Le Parquet européen : un jeune organe déjà très actif
Créé officiellement en 2021, le Parquet européen représente une petite révolution dans le paysage judiciaire de l’Union. Contrairement à l’Office européen de lutte antifraude (OLAF), qui ne pouvait qu’enquêter et transmettre ses dossiers, ce nouvel organe a le pouvoir d’inculper et de traduire directement en justice.
Cette affaire Mogherini est l’une des plus médiatiques qu’il ait eu à traiter. Elle montre que personne, même parmi les plus hauts responsables ayant occupé les fonctions les plus prestigieuses, n’est à l’abri d’une enquête.
Le Collège d’Europe, une institution prestigieuse sous les projecteurs
Fondé après la Seconde Guerre mondiale, le Collège d’Europe à Bruges (et son campus de Natolin en Pologne) forme depuis des décennies l’élite européenne. Nombre de commissaires, de ministres, de hauts fonctionnaires en sont issus.
Que son actuelle rectrice soit aujourd’hui inculpée pour des faits liés à l’attribution d’un contrat financé par l’UE, alors qu’elle dirigeait précédemment le service qui a attribué ce même contrat, pose une question évidente de conflit d’intérêts.
Des précédents qui inquiètent
Cette affaire n’est pas isolée. Ces dernières années, plusieurs scandales ont éclaboussé les institutions européennes : affaires de corruption au Parlement, soupçons de favoritisme dans l’attribution de marchés publics, conflits d’intérêts chez d’anciens commissaires passés dans le privé.
Mais rarement une personnalité aussi emblématique que Federica Mogherini avait été directement visée par une procédure judiciaire de cette ampleur.
Quelles suites possibles ?
L’enquête a été confiée à un juge d’instruction basé à Ypres, en Flandre occidentale. Les investigations risquent de durer de longs mois, voire des années. D’ici là, les trois inculpés restent présumés innocents.
Mais politiquement, le dommage est déjà considérable. À un moment où l’Union européenne cherche à renforcer sa crédibilité et son image d’institutions irréprochables, cette affaire tombe au pire moment.
Elle rappelle cruellement que derrière les grands discours sur la transparence et l’État de droit, les mécanismes de contrôle restent parfois insuffisants face aux réseaux et aux anciennes solidarités.
Un système à réformer ?
Cette affaire relance le débat sur la « porte tournante » entre fonctions publiques européennes et postes dans des institutions financées par l’UE. Comment accepter qu’une ancienne Haute Représentante prenne la tête d’un établissement qui vit en grande partie de fonds européens, quelques mois seulement après avoir quitté ses fonctions ?
Les règles existent, mais leur application reste parfois laxiste.

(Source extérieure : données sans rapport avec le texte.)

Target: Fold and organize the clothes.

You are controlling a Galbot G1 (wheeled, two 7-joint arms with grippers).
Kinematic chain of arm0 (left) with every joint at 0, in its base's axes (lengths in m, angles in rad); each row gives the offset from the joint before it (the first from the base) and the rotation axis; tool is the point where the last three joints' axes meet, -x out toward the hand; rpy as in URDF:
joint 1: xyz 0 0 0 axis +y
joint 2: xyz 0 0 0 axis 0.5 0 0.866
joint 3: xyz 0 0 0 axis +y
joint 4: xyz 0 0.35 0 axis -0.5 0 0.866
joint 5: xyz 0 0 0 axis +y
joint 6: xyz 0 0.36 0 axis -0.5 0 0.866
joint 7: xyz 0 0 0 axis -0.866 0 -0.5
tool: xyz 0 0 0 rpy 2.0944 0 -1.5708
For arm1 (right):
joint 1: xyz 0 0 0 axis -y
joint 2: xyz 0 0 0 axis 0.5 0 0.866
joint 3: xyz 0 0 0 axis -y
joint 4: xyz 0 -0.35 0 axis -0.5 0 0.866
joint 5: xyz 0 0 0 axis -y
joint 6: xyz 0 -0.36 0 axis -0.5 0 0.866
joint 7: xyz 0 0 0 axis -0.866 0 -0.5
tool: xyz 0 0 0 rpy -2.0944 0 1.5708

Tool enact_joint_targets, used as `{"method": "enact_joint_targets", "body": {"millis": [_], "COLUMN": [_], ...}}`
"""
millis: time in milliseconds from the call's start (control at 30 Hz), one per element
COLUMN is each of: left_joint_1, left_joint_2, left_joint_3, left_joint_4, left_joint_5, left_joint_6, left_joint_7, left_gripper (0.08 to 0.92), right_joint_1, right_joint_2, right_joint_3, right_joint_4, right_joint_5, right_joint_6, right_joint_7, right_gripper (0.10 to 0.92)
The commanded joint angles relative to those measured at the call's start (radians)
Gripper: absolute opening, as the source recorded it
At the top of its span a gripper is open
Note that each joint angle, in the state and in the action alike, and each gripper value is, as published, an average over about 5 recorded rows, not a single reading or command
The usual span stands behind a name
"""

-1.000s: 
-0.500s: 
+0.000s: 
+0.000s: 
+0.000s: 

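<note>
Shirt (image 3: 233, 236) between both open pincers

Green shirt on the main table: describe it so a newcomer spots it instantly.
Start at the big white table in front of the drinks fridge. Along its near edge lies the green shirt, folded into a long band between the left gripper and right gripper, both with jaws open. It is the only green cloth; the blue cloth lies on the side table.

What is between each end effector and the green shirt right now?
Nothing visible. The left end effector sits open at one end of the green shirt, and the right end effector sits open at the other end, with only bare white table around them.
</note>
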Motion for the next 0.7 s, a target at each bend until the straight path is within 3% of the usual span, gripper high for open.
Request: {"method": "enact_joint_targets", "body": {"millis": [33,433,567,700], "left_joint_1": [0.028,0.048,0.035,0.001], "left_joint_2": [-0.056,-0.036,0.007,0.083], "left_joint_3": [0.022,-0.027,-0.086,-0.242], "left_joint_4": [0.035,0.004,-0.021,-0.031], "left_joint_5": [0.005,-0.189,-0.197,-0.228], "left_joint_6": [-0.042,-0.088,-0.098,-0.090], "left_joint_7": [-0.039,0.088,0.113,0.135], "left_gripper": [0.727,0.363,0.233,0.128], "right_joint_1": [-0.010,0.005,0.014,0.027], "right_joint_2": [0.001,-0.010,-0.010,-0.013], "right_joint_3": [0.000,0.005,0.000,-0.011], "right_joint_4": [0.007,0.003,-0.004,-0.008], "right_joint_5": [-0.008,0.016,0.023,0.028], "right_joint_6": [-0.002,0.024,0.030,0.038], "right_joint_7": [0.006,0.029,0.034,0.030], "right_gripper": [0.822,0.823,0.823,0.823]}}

Ce scandale pourrait être l’électrochoc nécessaire pour durcir les contrôles et allonger les périodes de carence.
En attendant, Bruxelles retient son souffle. L’enquête ne fait que commencer. Et personne ne sait jusqu’où elle pourrait mener.
À retenir : Une ancienne des plus hautes fonctions de l’Union européenne est aujourd’hui inculpée pour des faits graves de corruption et de favoritisme. L’affaire illustre les failles persistantes dans le contrôle des marchés publics et des conflits d’intérêts au sein des institutions européennes.
L’Europe saura-t-elle tirer les leçons de ce nouveau scandale ? L’avenir nous le dira. Mais une chose est sûre : l’image d’impartialité et de rigueur que cherche à projeter l’Union en prend un sérieux coup.